First, I need to give you some background, and you may think this is crazy, although some of you will not. Just as a conservative Christian faith is simply reality for many people, this is my reality. Let me share it with you, although I have certainly shared much of it before.

My grandparents came to this country roughly 100 years ago. Two of them came from horrible poverty, one in a big-city ghetto and the other from a rural area. My other two grandparents were raised in only modest poverty, because they both had fathers who could read. They all came to this country for the opportunity it afforded for everybody. They were not illegal immigrants, because there were few immigration laws at that time; if the laws that were passed only ten years later had been in effect, none of them would have been allowed to come here.

They all worked very hard, at first, all of them in various garment factories. One grandfather worked himself up to decent middle class, and his family did all right, even through the Depression. My other grandfather remained a day laborer in New York City, and was never able to save a dime his entire life. He worked for everything he had, and he worked hard. The very first thing I learned about politics, I learned from him. I remember walking somewhere with him, holding his hand above my head, so I was very small, and him telling me that had it not been for Franklin Roosevelt, he and grandma would now be living in a poorhouse.

My father, as I have said many times, served quite honorably in World War II, in Britain, France, Belgium, Luxembourg, and Germany. He earned a Bronze Star for bravery. It changed his life and it changed who he was. But he was always the most honest, ethical person I knew.

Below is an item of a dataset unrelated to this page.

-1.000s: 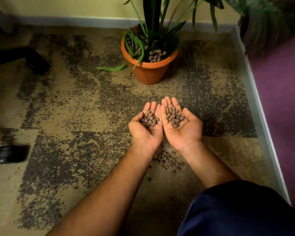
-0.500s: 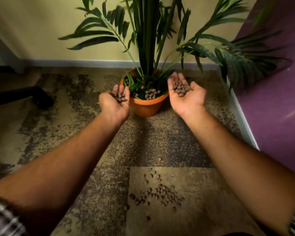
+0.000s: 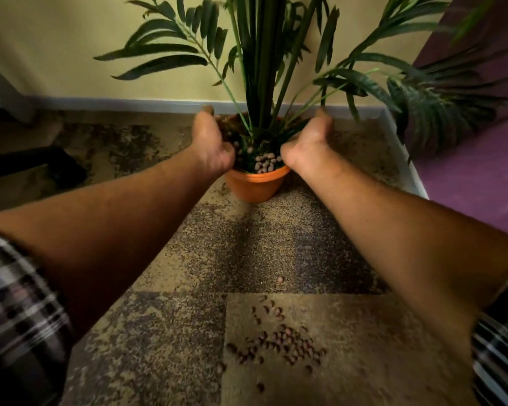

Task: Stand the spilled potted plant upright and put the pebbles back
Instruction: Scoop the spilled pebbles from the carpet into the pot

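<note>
The orange pot (image 3: 255,187) stands upright on the carpet near the wall, with the green palm plant (image 3: 261,68) rising from it. Brown pebbles (image 3: 265,165) lie inside at its front rim. My left hand (image 3: 213,142) is tipped sideways over the pot's left rim, palm turned inward, with brown pebbles showing at its palm. Over the right rim my right hand (image 3: 308,143) is tipped the same way, and its palm is hidden. A patch of spilled pebbles (image 3: 279,344) lies on the carpet close to me, with one stray pebble (image 3: 279,279) further up.
A yellow wall with a grey skirting board (image 3: 129,103) runs behind the pot. To the right is a purple wall (image 3: 481,171) with a white skirting. A dark chair base (image 3: 41,165) sits on the floor at the left.
Both hands have moved inward from beside the pot to over its rim and turned from palm-up to tipped inward. The view has come closer to the pot.
</note>
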`<state>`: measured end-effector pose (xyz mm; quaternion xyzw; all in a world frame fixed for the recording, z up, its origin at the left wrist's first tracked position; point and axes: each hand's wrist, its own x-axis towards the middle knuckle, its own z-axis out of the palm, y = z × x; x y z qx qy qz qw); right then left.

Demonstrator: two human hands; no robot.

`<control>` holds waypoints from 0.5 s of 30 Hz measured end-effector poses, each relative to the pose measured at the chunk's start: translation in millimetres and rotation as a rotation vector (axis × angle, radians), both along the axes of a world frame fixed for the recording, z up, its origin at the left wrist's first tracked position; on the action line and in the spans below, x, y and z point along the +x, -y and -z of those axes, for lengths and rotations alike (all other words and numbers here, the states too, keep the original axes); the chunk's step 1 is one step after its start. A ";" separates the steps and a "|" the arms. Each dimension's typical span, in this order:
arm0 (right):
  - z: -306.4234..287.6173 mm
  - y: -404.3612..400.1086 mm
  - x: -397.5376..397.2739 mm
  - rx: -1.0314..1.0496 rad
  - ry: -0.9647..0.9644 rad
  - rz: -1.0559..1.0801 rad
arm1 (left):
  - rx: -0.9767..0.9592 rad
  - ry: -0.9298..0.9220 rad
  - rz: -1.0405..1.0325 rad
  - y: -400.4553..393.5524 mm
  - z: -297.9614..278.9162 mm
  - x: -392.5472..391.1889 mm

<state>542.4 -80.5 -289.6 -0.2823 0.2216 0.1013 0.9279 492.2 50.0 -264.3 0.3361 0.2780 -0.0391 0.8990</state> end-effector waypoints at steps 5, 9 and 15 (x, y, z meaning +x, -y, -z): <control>2.1 3.5 4.9 -0.098 0.053 -0.084 | -0.027 0.045 0.125 -6.2 1.6 2.7; 2.1 3.8 4.3 -0.198 0.059 -0.084 | -0.019 0.112 0.250 -13.8 1.8 -4.9; -5.2 8.5 0.3 -0.133 0.033 -0.034 | 0.063 0.116 0.361 -21.6 4.7 -6.3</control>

I was born in 1953. There was never, ever a time in my life that I did not know that not so long before I was born, a terrible man named Hitler had tried to kill all people like me: all people who were Jewish. I did not grow up in fear of anti-Semitism, because I grew up in America, where all people are equal and all people are safe. (I know that isn't always the way it turns out, but I was raised to believe that it's the ideal and it should be.) But I have always known that I was born a member of a group of people who have been persecuted for thousands of years. It gives you an interesting sense of always being followed, somehow.

You know I am not religious, and my husband is not Jewish. But we are both very spiritual. I'm just saying.

Sarah Palin does not speak for me. As far as I'm concerned, her family and personal life are irrelevant and off limits. Her views are not. Even though I know that there are many people who do agree with her, which is fine, of course, I have other concerns. But first, some of the issues.

Sarah Palin believes in Creationism. Still, fine by me, her beliefs are her own. She believes that Creationism should be taught in public schools. No. Creationism is a religious belief that does not belong in public schools. It is not my religious belief; why should I or my children be taught it? It has validity as a religious belief, but it is not science. Science is something else.

Sarah Palin supports the war in Iraq. Once again, fine for her. To me, this war is a travesty, a trumped up cover for the real war, which is for Haliburton and its ilk to gain control of Iraqi oil. To make rich people richer. I absolutely honor the service of every single man or woman who puts on the uniform of our country. I despair that they are being so ill-used by a government that sees them as nothing but cannon fodder, numbers of troops on a page. There is no such thing as an acceptable level of casualties. The loss of a single one of our service people in that war is an atrocity.

Sarah Palin is opposed to abortion; again, fine for her, and for anyone who invites her to be part of such a decision. It is not fine for me. My sense is not that a woman has a right to control her own body; it's an old phrase that to me is just not that clear. I believe that every woman has a right to her own mind and thoughts and beliefs, and as a result of that, a right to choose. Sarah Palin's daughter has made a choice. What if at some future time, one of my daughters has a choice to make, and abortion is illegal? Will she die in the process of an illegal abortion, just because her beliefs are not the same as Sarah Palin's? Why does her daughter get to choose but my daughter doesn't?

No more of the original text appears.